▸ Task directions: Please copy every line of the records below that holds the word "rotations".

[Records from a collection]
***

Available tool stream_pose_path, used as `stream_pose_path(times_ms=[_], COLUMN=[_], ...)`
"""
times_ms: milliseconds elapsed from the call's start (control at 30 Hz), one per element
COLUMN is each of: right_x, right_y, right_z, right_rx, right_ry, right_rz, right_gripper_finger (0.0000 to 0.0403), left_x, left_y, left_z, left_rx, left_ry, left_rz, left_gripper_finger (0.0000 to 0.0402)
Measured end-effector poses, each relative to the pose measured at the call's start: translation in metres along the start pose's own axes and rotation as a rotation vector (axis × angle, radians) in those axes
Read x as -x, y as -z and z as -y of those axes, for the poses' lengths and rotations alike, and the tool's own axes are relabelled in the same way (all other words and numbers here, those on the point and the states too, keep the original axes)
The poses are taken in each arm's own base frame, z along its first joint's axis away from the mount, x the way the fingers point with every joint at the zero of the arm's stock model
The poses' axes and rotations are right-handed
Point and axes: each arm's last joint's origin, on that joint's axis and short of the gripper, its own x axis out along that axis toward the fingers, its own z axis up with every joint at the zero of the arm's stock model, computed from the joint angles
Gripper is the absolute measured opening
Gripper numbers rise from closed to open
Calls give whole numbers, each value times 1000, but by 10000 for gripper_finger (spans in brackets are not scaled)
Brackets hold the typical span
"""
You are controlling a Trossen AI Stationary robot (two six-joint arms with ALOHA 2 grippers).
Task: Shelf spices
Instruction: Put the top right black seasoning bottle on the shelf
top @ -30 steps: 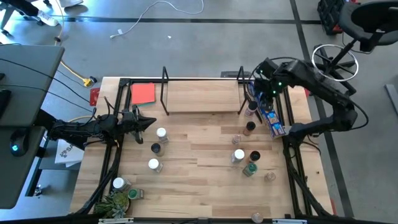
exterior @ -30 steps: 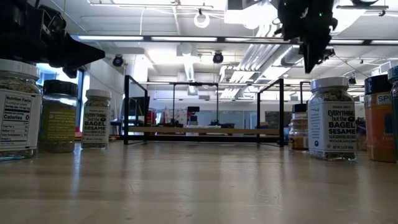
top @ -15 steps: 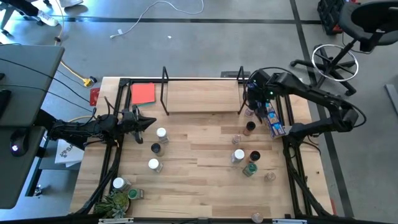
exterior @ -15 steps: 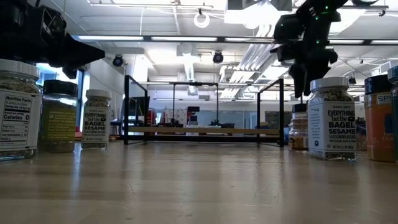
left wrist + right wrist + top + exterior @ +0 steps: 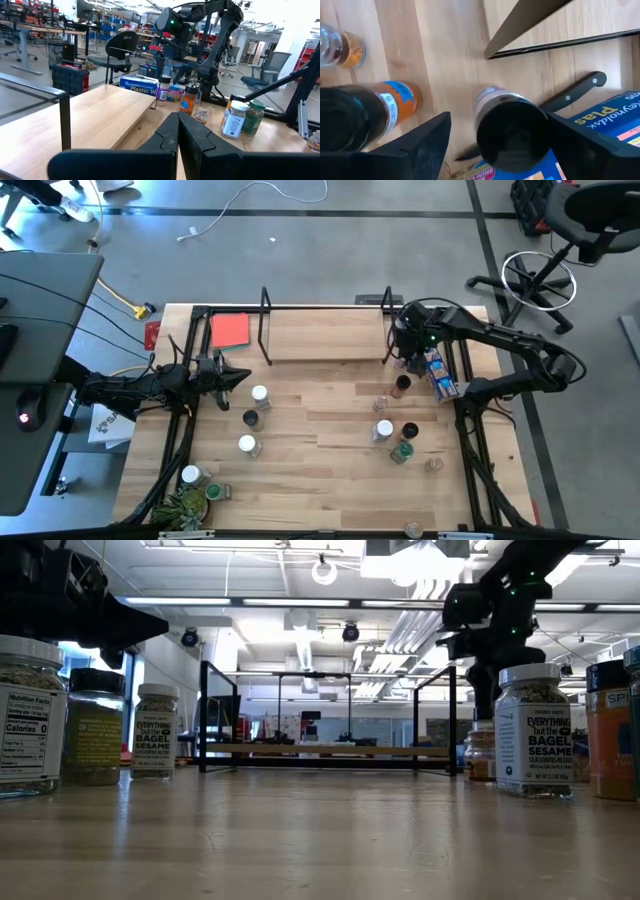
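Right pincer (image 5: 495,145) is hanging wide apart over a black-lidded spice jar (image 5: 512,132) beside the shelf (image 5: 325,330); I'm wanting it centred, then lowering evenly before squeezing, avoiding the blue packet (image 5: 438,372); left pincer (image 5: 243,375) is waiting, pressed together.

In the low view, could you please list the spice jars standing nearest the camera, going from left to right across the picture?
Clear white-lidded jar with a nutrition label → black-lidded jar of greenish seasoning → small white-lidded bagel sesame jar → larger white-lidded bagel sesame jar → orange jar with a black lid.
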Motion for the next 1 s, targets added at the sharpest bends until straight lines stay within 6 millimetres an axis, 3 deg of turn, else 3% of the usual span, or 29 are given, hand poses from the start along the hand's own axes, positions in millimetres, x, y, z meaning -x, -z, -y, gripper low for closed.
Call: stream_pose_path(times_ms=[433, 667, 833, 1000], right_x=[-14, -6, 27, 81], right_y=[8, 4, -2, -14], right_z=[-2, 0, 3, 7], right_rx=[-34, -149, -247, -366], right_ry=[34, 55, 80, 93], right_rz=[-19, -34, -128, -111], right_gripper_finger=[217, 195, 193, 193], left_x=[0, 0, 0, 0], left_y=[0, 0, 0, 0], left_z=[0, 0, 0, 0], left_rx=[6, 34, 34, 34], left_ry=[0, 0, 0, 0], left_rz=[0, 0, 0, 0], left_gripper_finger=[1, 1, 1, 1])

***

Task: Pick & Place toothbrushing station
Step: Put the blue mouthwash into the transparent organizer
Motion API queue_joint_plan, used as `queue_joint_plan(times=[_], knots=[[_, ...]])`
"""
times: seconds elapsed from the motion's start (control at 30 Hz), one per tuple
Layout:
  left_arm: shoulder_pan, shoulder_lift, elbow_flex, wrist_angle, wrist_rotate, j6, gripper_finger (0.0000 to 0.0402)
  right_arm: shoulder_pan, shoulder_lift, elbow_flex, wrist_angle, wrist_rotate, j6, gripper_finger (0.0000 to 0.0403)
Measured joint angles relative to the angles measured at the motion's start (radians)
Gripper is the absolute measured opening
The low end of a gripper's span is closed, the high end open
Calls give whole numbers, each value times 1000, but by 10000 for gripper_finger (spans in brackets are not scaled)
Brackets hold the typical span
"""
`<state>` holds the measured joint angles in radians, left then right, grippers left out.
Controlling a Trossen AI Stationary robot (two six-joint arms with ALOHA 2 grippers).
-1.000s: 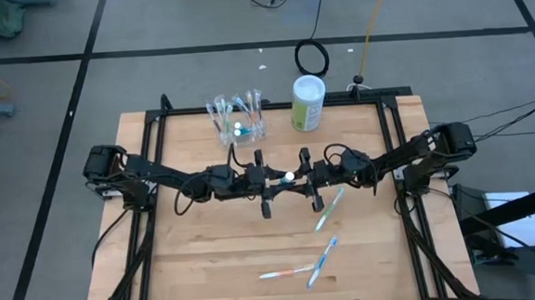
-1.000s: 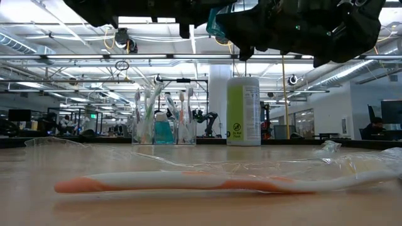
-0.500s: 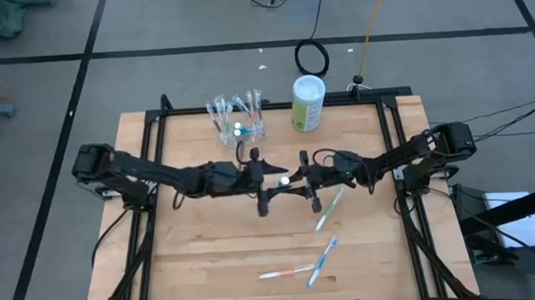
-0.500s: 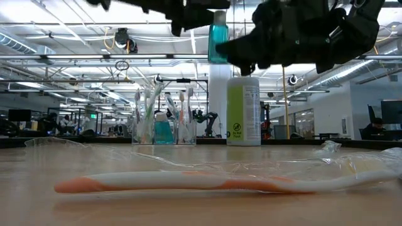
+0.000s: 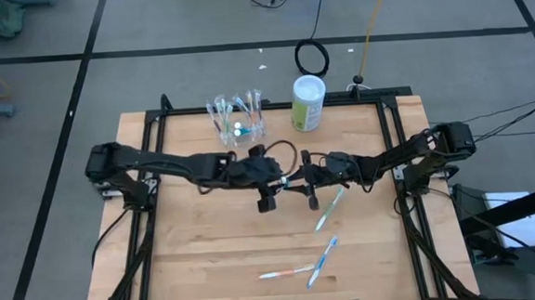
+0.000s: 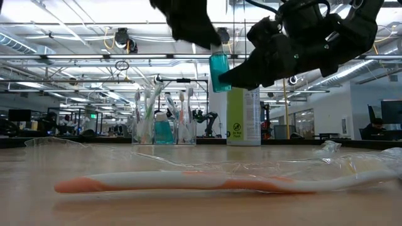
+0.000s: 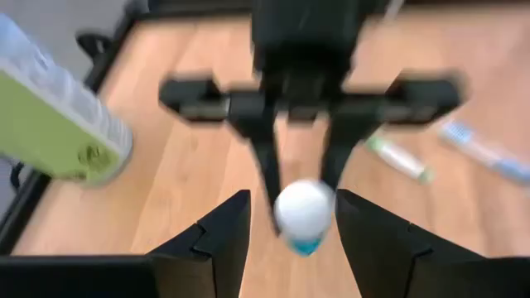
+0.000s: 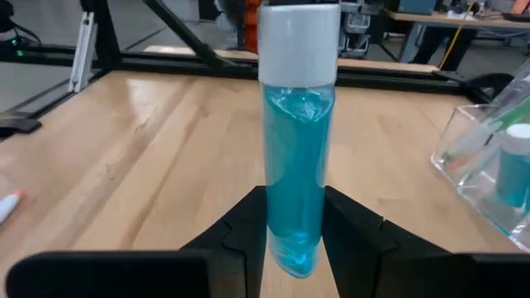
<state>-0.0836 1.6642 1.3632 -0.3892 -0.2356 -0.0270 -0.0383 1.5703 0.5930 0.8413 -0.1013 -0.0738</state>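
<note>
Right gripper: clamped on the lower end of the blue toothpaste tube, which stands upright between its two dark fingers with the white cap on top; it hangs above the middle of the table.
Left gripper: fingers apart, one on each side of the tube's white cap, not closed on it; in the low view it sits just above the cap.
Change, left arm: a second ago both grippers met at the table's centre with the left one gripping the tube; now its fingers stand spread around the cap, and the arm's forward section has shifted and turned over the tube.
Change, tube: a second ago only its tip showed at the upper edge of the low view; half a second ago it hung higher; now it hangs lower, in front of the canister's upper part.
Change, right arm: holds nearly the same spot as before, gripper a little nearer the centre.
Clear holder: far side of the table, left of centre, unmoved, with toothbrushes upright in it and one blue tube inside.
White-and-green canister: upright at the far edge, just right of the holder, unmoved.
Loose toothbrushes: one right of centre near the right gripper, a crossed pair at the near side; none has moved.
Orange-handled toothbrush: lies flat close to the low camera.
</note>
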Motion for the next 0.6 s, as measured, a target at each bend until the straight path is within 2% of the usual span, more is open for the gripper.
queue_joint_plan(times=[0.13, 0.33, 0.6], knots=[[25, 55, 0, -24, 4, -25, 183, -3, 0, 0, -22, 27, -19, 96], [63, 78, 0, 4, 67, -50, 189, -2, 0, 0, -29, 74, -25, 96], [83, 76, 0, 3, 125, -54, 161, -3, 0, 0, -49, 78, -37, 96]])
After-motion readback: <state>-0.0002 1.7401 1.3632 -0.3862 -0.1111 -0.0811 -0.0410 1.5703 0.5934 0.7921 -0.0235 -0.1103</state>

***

▸ Problem solution:
Read x as -x, y as -z and z as -y of those axes, for the poses' lengths and rotations alike, and the tool's own axes are relabelled in the same way (all other words and numbers here, those on the point and the states too, keep the original axes)
The poses' axes and rotations are right-handed

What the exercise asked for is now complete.